[[ Data extract, beginning ]]
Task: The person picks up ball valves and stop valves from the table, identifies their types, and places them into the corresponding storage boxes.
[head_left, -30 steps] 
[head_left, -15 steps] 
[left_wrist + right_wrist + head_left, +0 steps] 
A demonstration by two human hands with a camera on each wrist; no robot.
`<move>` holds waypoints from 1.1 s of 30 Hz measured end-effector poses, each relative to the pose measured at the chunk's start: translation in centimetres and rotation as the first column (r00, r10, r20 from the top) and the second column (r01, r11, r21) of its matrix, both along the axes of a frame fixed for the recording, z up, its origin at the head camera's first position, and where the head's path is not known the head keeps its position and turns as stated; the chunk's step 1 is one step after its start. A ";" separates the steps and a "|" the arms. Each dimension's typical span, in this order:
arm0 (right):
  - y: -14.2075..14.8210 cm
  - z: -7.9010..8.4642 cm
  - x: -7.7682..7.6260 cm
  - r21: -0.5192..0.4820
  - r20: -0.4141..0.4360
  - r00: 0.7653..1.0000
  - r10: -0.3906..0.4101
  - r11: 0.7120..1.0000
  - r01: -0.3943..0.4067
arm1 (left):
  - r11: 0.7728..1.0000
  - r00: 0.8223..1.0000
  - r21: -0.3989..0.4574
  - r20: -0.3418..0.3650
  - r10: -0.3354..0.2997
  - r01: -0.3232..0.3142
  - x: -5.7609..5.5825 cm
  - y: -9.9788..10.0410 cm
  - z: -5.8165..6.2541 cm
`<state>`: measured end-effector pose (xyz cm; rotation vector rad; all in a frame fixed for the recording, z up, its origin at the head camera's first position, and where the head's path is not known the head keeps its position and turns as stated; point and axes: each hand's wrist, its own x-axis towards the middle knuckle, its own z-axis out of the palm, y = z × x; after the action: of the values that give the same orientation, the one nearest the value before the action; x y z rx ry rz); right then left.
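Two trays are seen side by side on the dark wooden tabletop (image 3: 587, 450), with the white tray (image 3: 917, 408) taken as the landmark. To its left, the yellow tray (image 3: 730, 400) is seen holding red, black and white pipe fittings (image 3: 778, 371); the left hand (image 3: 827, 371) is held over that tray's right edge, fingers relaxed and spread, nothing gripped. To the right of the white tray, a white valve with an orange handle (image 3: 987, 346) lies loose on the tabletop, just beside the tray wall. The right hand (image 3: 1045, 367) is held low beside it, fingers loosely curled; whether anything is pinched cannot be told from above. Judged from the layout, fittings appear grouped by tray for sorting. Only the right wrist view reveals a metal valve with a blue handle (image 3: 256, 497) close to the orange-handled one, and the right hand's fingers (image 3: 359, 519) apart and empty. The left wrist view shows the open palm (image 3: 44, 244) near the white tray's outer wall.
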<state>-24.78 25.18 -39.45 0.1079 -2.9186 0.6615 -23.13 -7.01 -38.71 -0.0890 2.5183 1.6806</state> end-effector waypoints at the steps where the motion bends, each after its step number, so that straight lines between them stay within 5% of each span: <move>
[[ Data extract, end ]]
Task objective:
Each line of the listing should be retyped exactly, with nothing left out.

Task result:
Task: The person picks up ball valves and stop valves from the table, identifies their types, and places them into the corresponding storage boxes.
[head_left, -30 steps] 
[head_left, -15 steps] 
[left_wrist + right_wrist + head_left, +0 steps] 
A demonstration by two human hands with a camera on each wrist; no robot.
`<move>` holds waypoints from 1.1 s of 30 Hz measured end-effector poses, each relative to the pose measured at the chunk's start: translation in centimetres and rotation as the first column (r00, r10, r20 from the top) and the second column (r01, r11, r21) of its matrix, both along the axes of a frame fixed for the recording, z up, its origin at the head camera's first position, and where the head's path is not known the head keeps its position and turns as stated; the chunk's step 1 is one step after its start. A ";" separates the steps and a "|" the arms. Each dimension's typical span, in this order:
arm0 (right):
  - y: -14.2075..14.8210 cm
  - z: -7.9010..8.4642 cm
  - x: -7.7682..7.6260 cm
  - r21: -0.5192..0.4820
  - r20: -0.4141..0.4360
  - r00: 0.7653..1.0000
  - r10: -0.3906..0.4101
  - r11: 0.7120..1.0000
  - r01: -0.3943..0.4067
arm1 (left):
  - r11: 0.7728..1.0000
  - r00: 0.8223..1.0000
  - r21: -0.3989..0.4574
  - r20: -0.3418..0.3650
  - r10: -0.3354..0.2997
  - r01: -0.3232..0.3142
  - x: -5.7609..5.5825 cm
  - y: -9.9788..10.0410 cm
  - z: -5.8165..6.2541 cm
`<state>`: measured end-effector pose (xyz cm; rotation vector rad; all in a frame fixed for the recording, z up, its origin at the head camera's first position, and where the head's path is not known the head keeps its position and turns as stated; point and axes: each hand's wrist, its own x-axis towards the middle knuckle, its own z-axis out of the palm, y = z × x; after the action: of the values that give the same orientation, the one nearest the value before the action; x y z rx ry rz); right then left.
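Two trays are seen side by side on the dark wooden tabletop (image 3: 587, 450), with the white tray (image 3: 917, 408) taken as the landmark. To its left, the yellow tray (image 3: 730, 400) is seen holding red, black and white pipe fittings (image 3: 778, 371); the left hand (image 3: 827, 371) is held over that tray's right edge, fingers relaxed and spread, nothing gripped. To the right of the white tray, a white valve with an orange handle (image 3: 987, 346) lies loose on the tabletop, just beside the tray wall. The right hand (image 3: 1045, 367) is held low beside it, fingers loosely curled; whether anything is pinched cannot be told from above. Judged from the layout, fittings appear grouped by tray for sorting. Only the right wrist view reveals a metal valve with a blue handle (image 3: 256, 497) close to the orange-handled one, and the right hand's fingers (image 3: 359, 519) apart and empty. The left wrist view shows the open palm (image 3: 44, 244) near the white tray's outer wall.
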<state>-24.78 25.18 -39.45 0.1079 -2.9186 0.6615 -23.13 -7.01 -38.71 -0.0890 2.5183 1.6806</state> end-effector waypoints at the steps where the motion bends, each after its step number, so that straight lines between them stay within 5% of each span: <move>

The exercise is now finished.